Another way of looking at this notion of balance is contained in the hours of the day.  There are 24 of them, whether we like this or not. Twenty-four hours a day. So how are we going to spend those 24 hours? There are lots of ways to carve it up, but if you wish to do more of one thing, you need to do less of something else. We have this choice, and it is not at all an easy one. The accepted wisdom is to balance being asleep with being awake; to balance work with rest; to balance socialising with time for yourself; to balance water with wine, meat with vegetables – and indeed scientists will provide endlessly different perfect answers to them all. 

I was not here last week when you had a talk on linguistics from the Chair of the UK Linguistics Olympiad, Dick Hudson, but I gather it was pretty esoteric, fairly niche. I imagine it may have been similar to the talk I heard once from an expert in the ancient and almost entirely lost language, Etruscan. There are apparently only 600 words of Etruscan left in existence, mainly via tombstones and other inscriptions.  The big argument amongst Etruscan experts at the time was about the words for some of the single digit numbers: the answer was to be found in a debate on whether or not Etruscan dice were configured like our own or not – i.e. did they have 6 and 1 on opposite side, 5 and 2 etc. – or did they not? This was a fierce debate that has been raging in Etruscan studies for several years by the time of our talk. I also attended a lecture once from a man who spent his whole life studying optical illusions. He showed us one on a screen, looked at it, and fell silent for quite a long time. I will never forget his next line. “Interesting, isn’t it”, he said, “I have spent the last three years of my life studying that illusion.” It was, by any standards, an extraordinary show of dedication. Only just recently I sat next to a man at a dinner party who had spent 10 years writing a commentary on somebody else’s commentary of the ancient writer Lucretius. He was only expecting to sell a dozen books for his last ten years’ work. 

These stories are certainly examples of excess, rather than balance. Yet, it is largely through excessive behaviour like this that humanity moves forward, that discoveries are made, that game changing moments occur.

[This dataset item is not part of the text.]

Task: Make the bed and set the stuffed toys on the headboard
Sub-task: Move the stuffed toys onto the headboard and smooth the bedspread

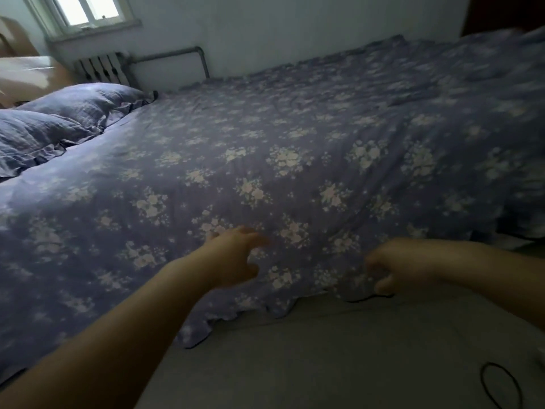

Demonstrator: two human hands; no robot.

But they also, perhaps, help us to understand ourselves.

Nearby to the inscription ‘nothing in excess’ on the Temple of Apollo at Delphi is another inscription which reads ‘gnothi seauton’ – ‘know thyself’. Marina Benjamin, writer of that article in the New Philosopher, would argue that you can only in fact know yourself if you step out of balance and try things which are edgy, over ambitious, push the limits of your experience. By doing so, you find out what you can and cannot do; you are almost always surprised by your own capacity for achievement; you grow, whatever happens, in experience and wisdom. For me, reading her article was not stepping out of my comfort zone – it is only an article in a magazine, on a sofa at home: that is perfectly run of the mill. Equally, isn’t it wonderful when someone or something makes you reassess, sit up and think, challenge your own beliefs? If I am honest with you, on a personal level I am not sure I can or will ever leave the notion of balance as being something worth striving for. But neither do I think that excess is automatically a moral failing; in fact, I admire it in academics, in sportsmen, in musicians and others. To sum up, I guess that all of life is a balance of some sort; but you can choose to live out of balance just as readily as in it.